Do ponto de vista prático, isso gerava uma limitação séria: se o monitor queimasse ou o usuário quisesse atualizar a tela, precisaria trocar o conjunto inteiro. Não havia como substituir só o display. A expansão interna, porém, era possível graças a uma placa riser com dois slots ISA e um slot PCI para adicionar itens como uma placa de vídeo melhor. E, já que o display era tecnicamente um periférico comum com entrada VGA, a parte computacional funcionava normalmente conectada a qualquer outro monitor do mercado — o que tornava a carcaça unificada mais uma decisão de marketing do que de engenharia.

John de Lancie guiando o usuário

Para dar um ar de sofisticação ao produto, a Compaq contratou ninguém menos que John de Lancie, o ator que interpretou o personagem “Q” em Star Trek. Todo comprador era recebido por um vídeo onde o ator garantia que o usuário tinha feito a “escolha certa” pela qualidade e confiabilidade da marca.

Curiosamente, em versões internacionais, o ator chegava a ser dublado, guiando o usuário pelos recursos da máquina, que incluíam uma “incrível” secretária eletrônica embutida e um modem de 33,6 kbps para navegar no então embrionário Netscape Navigator, que seria fulminado pela Microsoft anos depois na história guerra dos navegadores.

O Presario 4402 custava US$ 1.999 em 1996 num mercado onde máquinas comparáveis em desempenho eram vendidas sem monitor por preços semelhantes.

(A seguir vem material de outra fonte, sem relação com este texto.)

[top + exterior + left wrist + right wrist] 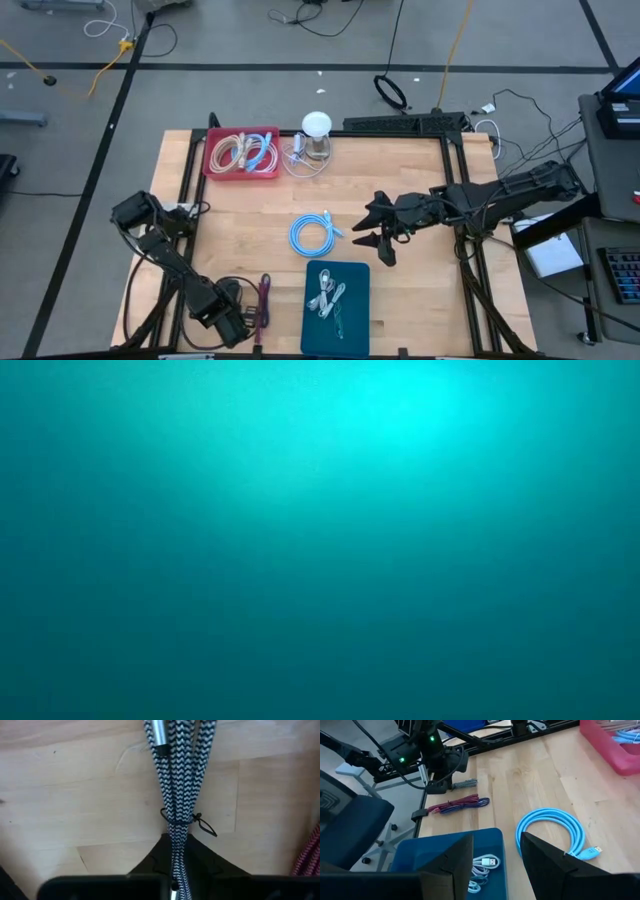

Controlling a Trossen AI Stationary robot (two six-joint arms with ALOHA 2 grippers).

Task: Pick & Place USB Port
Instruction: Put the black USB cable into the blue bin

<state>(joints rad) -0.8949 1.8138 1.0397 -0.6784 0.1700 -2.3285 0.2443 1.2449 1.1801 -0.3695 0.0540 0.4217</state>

A crítica especializada da época elogiou a proposta para estudantes em repúblicas universitárias ou famílias com pouco espaço, mas apontou como fraqueza central a impossibilidade de atualizar o monitor de forma independente. O aparelho pesava quase 20 kg, ocupava bastante espaço e a “integração” era, na prática, uma ilusão plástica: dois produtos separados colados numa carcaça comum. Mesmo assim, a Compaq repetiu a fórmula em modelos posteriores da linha Presario, como o 4700 com Pentium 200 MMX, o que indica que o produto vendeu bem o suficiente para justificar continuidade.